■ **EXERCISE INSTRUCTIONS**: Please restate the data below word for word, omitting all images.
^^^^^^^^
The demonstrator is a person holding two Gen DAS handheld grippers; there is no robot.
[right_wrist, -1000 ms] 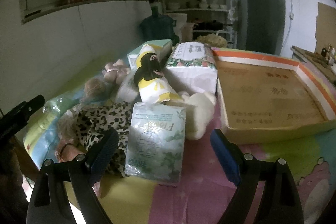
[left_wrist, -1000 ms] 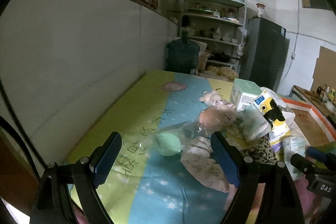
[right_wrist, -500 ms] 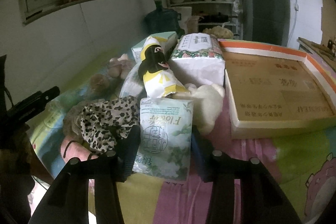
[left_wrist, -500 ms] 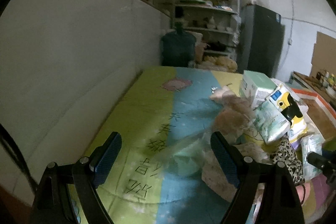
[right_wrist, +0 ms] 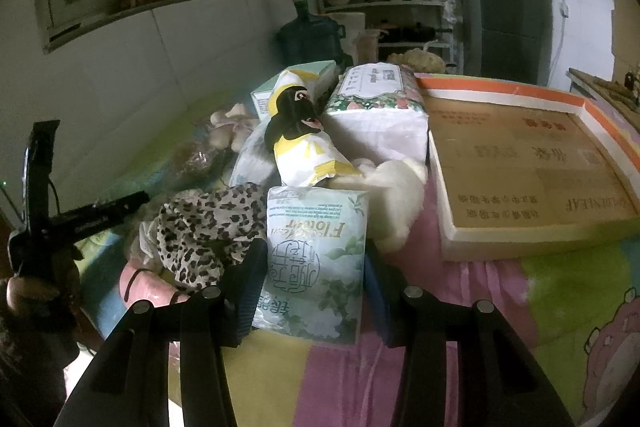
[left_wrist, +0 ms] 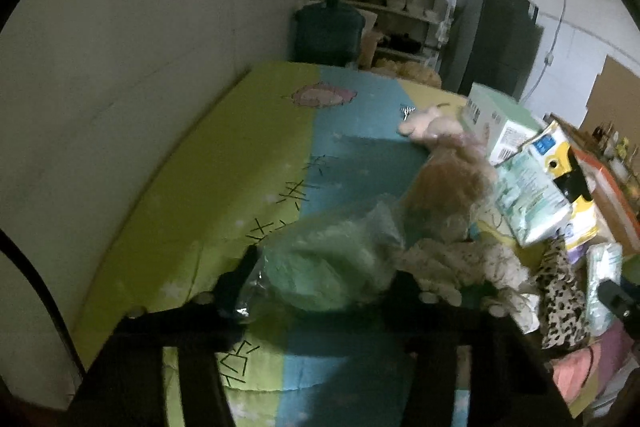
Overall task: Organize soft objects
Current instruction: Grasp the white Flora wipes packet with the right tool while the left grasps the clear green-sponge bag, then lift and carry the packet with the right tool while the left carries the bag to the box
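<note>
A pile of soft things lies on a colourful bedsheet (left_wrist: 224,163). My left gripper (left_wrist: 324,275) is shut on a green soft object in a clear plastic bag (left_wrist: 320,267); a brown plush toy (left_wrist: 448,187) lies just beyond. My right gripper (right_wrist: 314,267) is shut on a pale green tissue pack (right_wrist: 316,259). Beside it lie a leopard-print cloth (right_wrist: 200,227), a white plush (right_wrist: 392,187), a penguin-print pack (right_wrist: 304,143) and a floral tissue pack (right_wrist: 380,99).
A shallow cardboard tray (right_wrist: 520,155) with an orange rim lies right of the pile. A green box (left_wrist: 496,123) stands behind it. A wall (left_wrist: 120,67) runs along the left. A water jug (left_wrist: 326,31), shelves and a dark fridge (left_wrist: 492,39) stand at the far end.
Both grippers have moved forward and closed: the left onto the bagged green object, the right onto the tissue pack. The left gripper swung left and nearer the sheet.
</note>
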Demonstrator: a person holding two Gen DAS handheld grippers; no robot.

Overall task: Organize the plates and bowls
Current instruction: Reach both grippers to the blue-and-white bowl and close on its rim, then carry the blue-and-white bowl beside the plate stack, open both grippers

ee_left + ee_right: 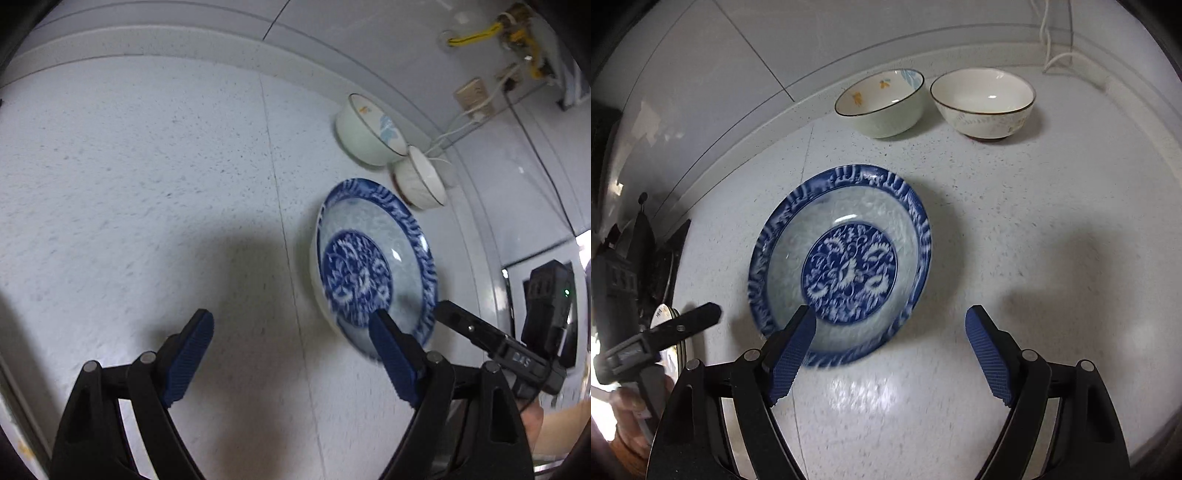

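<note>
Your left gripper (291, 354) is wide open and holds nothing. Your right gripper (892, 354) is wide open too, with nothing in it.

The round blue-and-white patterned plate (842, 266) sits flat on the speckled white counter (1015, 240), just past your right gripper's left finger (792, 354). That finger reaches over the plate's near edge, likely so you can pinch the rim.

The pale green bowl with orange flowers (882, 107) and the cream bowl with a dark rim (984, 105) stand side by side near the back wall, apart from the plate. Nothing is stacked yet.
</note>
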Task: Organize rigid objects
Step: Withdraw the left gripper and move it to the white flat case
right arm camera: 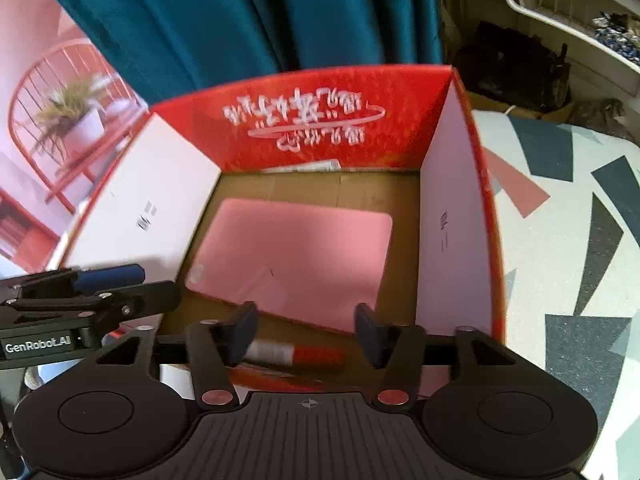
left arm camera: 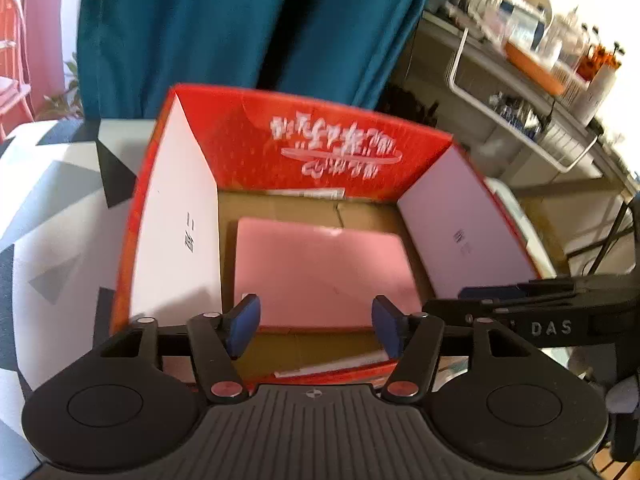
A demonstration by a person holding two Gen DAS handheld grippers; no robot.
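Observation:
A red cardboard box (left arm camera: pixel 320 140) stands open on the table, its white side flaps up. Flat on its brown bottom lies a pink rectangular board (left arm camera: pixel 320 272), also seen in the right wrist view (right arm camera: pixel 296 252). My left gripper (left arm camera: pixel 316 326) hovers over the board's near edge, open with nothing between its blue pads. My right gripper (right arm camera: pixel 307 334) is open over the box's near side. A silver and red marker (right arm camera: pixel 296 354) lies in the box just beneath its fingertips, and the pads do not press on it. Each gripper shows at the edge of the other's view.
The box rests on a cloth with grey, black and pink shapes (right arm camera: pixel 560 240). A teal curtain (left arm camera: pixel 240 20) hangs behind it. A white wire rack with bottles (left arm camera: pixel 540 80) stands to the right, and a red chair with a potted plant (right arm camera: pixel 68 120) to the left.

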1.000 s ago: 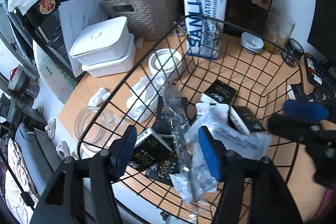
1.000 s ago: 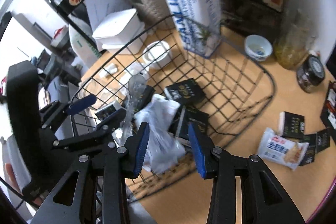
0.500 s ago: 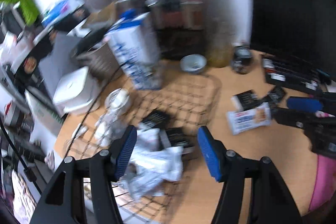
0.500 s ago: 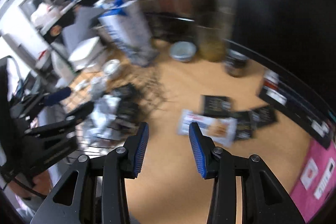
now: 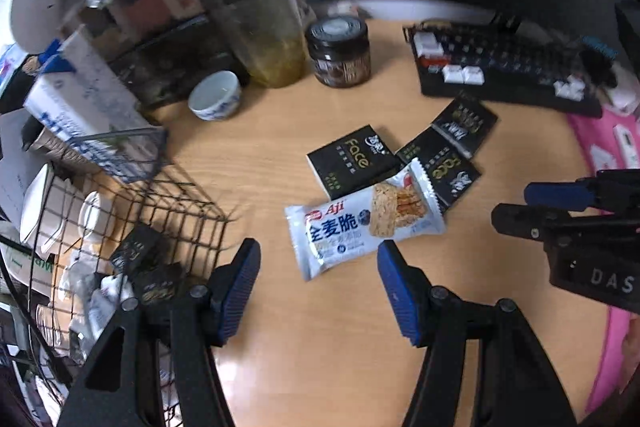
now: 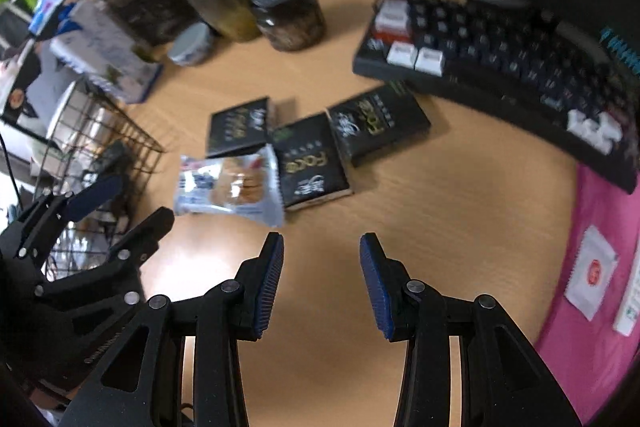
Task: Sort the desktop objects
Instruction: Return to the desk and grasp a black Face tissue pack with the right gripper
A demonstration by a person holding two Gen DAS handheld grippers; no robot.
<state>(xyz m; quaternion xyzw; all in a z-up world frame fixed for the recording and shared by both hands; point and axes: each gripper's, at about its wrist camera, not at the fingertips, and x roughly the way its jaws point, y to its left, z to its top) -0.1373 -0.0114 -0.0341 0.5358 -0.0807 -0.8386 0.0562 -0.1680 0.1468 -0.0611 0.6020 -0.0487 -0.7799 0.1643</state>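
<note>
A white and blue snack packet lies on the wooden desk just ahead of my left gripper, which is open and empty. Three black "Face" sachets lie behind the packet. The black wire basket with several packets inside stands at the left. My right gripper is open and empty above bare desk, with the packet and the sachets ahead to its left. The basket shows at its far left.
A dark jar, a tall glass container, a small white bowl and a blue and white carton stand at the back. A black keyboard lies back right. A pink mat covers the right edge.
Both grippers have swung right, away from the basket, and now face the loose packet and sachets on the desk. Both stay open and empty.
</note>
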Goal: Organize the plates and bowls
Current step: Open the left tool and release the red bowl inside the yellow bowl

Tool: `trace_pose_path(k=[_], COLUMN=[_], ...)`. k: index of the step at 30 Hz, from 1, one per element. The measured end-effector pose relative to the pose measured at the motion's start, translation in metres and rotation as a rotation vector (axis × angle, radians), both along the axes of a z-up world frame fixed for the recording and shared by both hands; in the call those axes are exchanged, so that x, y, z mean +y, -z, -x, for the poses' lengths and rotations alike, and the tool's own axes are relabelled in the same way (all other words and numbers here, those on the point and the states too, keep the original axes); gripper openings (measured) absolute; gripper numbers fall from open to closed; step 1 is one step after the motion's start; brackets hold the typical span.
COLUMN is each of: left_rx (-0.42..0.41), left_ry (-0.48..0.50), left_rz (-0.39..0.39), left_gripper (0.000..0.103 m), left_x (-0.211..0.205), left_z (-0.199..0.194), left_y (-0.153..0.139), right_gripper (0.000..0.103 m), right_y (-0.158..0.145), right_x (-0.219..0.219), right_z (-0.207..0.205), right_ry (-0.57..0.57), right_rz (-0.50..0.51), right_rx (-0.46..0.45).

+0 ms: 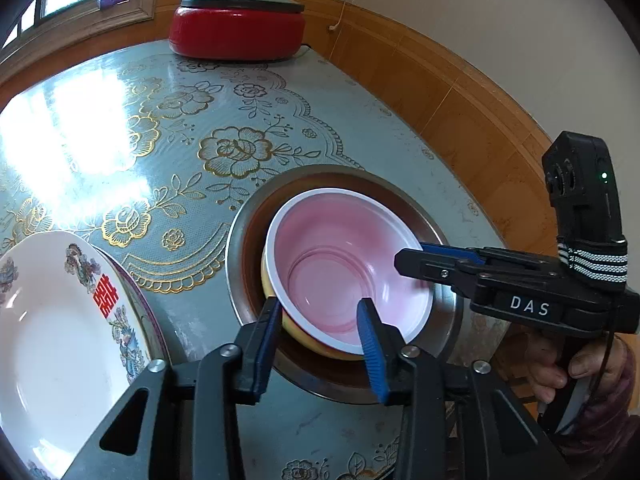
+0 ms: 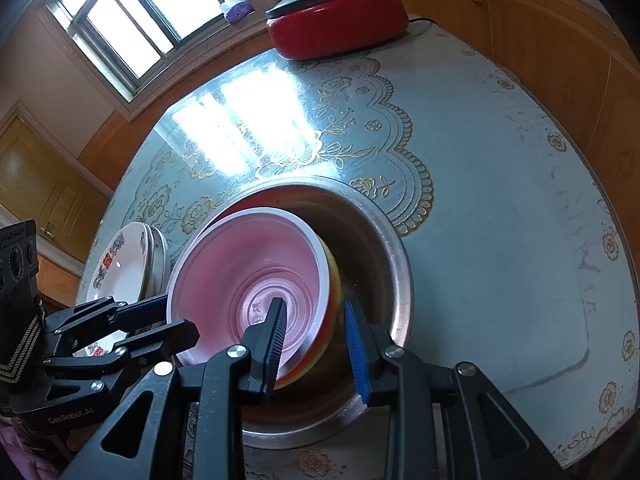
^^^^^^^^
■ **WRITTEN SOLUTION**:
The demonstrator is a person holding two Gen DAS handheld grippers; there is no robot.
[right_wrist, -1000 ms] 
[left_wrist, -1000 ms] 
[right_wrist, -500 ms] 
[left_wrist, -500 ms] 
[right_wrist, +0 ms] 
[left_wrist, +0 ms] 
Overall task: Organize soft objects
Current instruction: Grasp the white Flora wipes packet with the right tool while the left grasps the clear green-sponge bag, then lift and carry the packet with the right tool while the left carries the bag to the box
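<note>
A pile of soft things lies on a colourful bedsheet (left_wrist: 224,163). My left gripper (left_wrist: 324,275) is shut on a green soft object in a clear plastic bag (left_wrist: 320,267); a brown plush toy (left_wrist: 448,187) lies just beyond. My right gripper (right_wrist: 314,267) is shut on a pale green tissue pack (right_wrist: 316,259). Beside it lie a leopard-print cloth (right_wrist: 200,227), a white plush (right_wrist: 392,187), a penguin-print pack (right_wrist: 304,143) and a floral tissue pack (right_wrist: 380,99).
A shallow cardboard tray (right_wrist: 520,155) with an orange rim lies right of the pile. A green box (left_wrist: 496,123) stands behind it. A wall (left_wrist: 120,67) runs along the left. A water jug (left_wrist: 326,31), shelves and a dark fridge (left_wrist: 492,39) stand at the far end.
Both grippers have moved forward and closed: the left onto the bagged green object, the right onto the tissue pack. The left gripper swung left and nearer the sheet.
</note>
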Demonstrator: a person holding two Gen DAS handheld grippers; no robot.

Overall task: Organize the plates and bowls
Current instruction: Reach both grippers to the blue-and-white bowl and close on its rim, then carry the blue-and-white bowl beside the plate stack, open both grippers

ee_left + ee_right: 

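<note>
Your left gripper (291, 354) is wide open and holds nothing. Your right gripper (892, 354) is wide open too, with nothing in it.

The round blue-and-white patterned plate (842, 266) sits flat on the speckled white counter (1015, 240), just past your right gripper's left finger (792, 354). That finger reaches over the plate's near edge, likely so you can pinch the rim.

The pale green bowl with orange flowers (882, 107) and the cream bowl with a dark rim (984, 105) stand side by side near the back wall, apart from the plate. Nothing is stacked yet.
</note>
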Task: Organize rigid objects
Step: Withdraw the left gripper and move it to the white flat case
right arm camera: 
left arm camera: 
A demonstration by a person holding two Gen DAS handheld grippers; no robot.
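Observation:
A red cardboard box (left arm camera: pixel 320 140) stands open on the table, its white side flaps up. Flat on its brown bottom lies a pink rectangular board (left arm camera: pixel 320 272), also seen in the right wrist view (right arm camera: pixel 296 252). My left gripper (left arm camera: pixel 316 326) hovers over the board's near edge, open with nothing between its blue pads. My right gripper (right arm camera: pixel 307 334) is open over the box's near side. A silver and red marker (right arm camera: pixel 296 354) lies in the box just beneath its fingertips, and the pads do not press on it. Each gripper shows at the edge of the other's view.
The box rests on a cloth with grey, black and pink shapes (right arm camera: pixel 560 240). A teal curtain (left arm camera: pixel 240 20) hangs behind it. A white wire rack with bottles (left arm camera: pixel 540 80) stands to the right, and a red chair with a potted plant (right arm camera: pixel 68 120) to the left.
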
1.000 s ago: 
1.000 s ago: 
0.500 s ago: 
0.500 s ago: 
now: 
now: 
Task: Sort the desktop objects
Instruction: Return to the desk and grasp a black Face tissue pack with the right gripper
A demonstration by a person holding two Gen DAS handheld grippers; no robot.
<state>(xyz m; quaternion xyzw; all in a z-up world frame fixed for the recording and shared by both hands; point and axes: each gripper's, at about its wrist camera, not at the fingertips, and x roughly the way its jaws point, y to its left, z to its top) -0.1373 -0.0114 -0.0341 0.5358 -0.0807 -0.8386 0.0562 -0.1680 0.1468 -0.0611 0.6020 -0.0487 -0.7799 0.1643</state>
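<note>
A white and blue snack packet lies on the wooden desk just ahead of my left gripper, which is open and empty. Three black "Face" sachets lie behind the packet. The black wire basket with several packets inside stands at the left. My right gripper is open and empty above bare desk, with the packet and the sachets ahead to its left. The basket shows at its far left.
A dark jar, a tall glass container, a small white bowl and a blue and white carton stand at the back. A black keyboard lies back right. A pink mat covers the right edge.
Both grippers have swung right, away from the basket, and now face the loose packet and sachets on the desk. Both stay open and empty.
</note>
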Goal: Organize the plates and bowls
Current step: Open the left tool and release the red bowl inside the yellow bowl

Tool: `trace_pose_path(k=[_], COLUMN=[_], ...)`. k: index of the step at 30 Hz, from 1, one per element. The measured end-effector pose relative to the pose measured at the motion's start, translation in metres and rotation as a rotation vector (axis × angle, radians), both along the axes of a z-up world frame fixed for the recording and shared by both hands; in the call those axes are exchanged, so that x, y, z mean +y, -z, -x, for the poses' lengths and rotations alike, and the tool's own axes are relabelled in the same way (all other words and numbers here, those on the point and the states too, keep the original axes); gripper openings (measured) absolute; gripper numbers fall from open to closed; step 1 is one step after the motion's start; brackets hold the typical span.
COLUMN is each of: left_rx (-0.42..0.41), left_ry (-0.48..0.50), left_rz (-0.39..0.39), left_gripper (0.000..0.103 m), left_x (-0.211..0.205), left_z (-0.199..0.194), left_y (-0.153..0.139), right_gripper (0.000..0.103 m), right_y (-0.158..0.145), right_x (-0.219..0.219), right_z (-0.207..0.205), right_ry (-0.57..0.57), right_rz (-0.50..0.51), right_rx (-0.46..0.45).

+0 ms: 
+0 ms: 

That completes the answer, and no more is expected.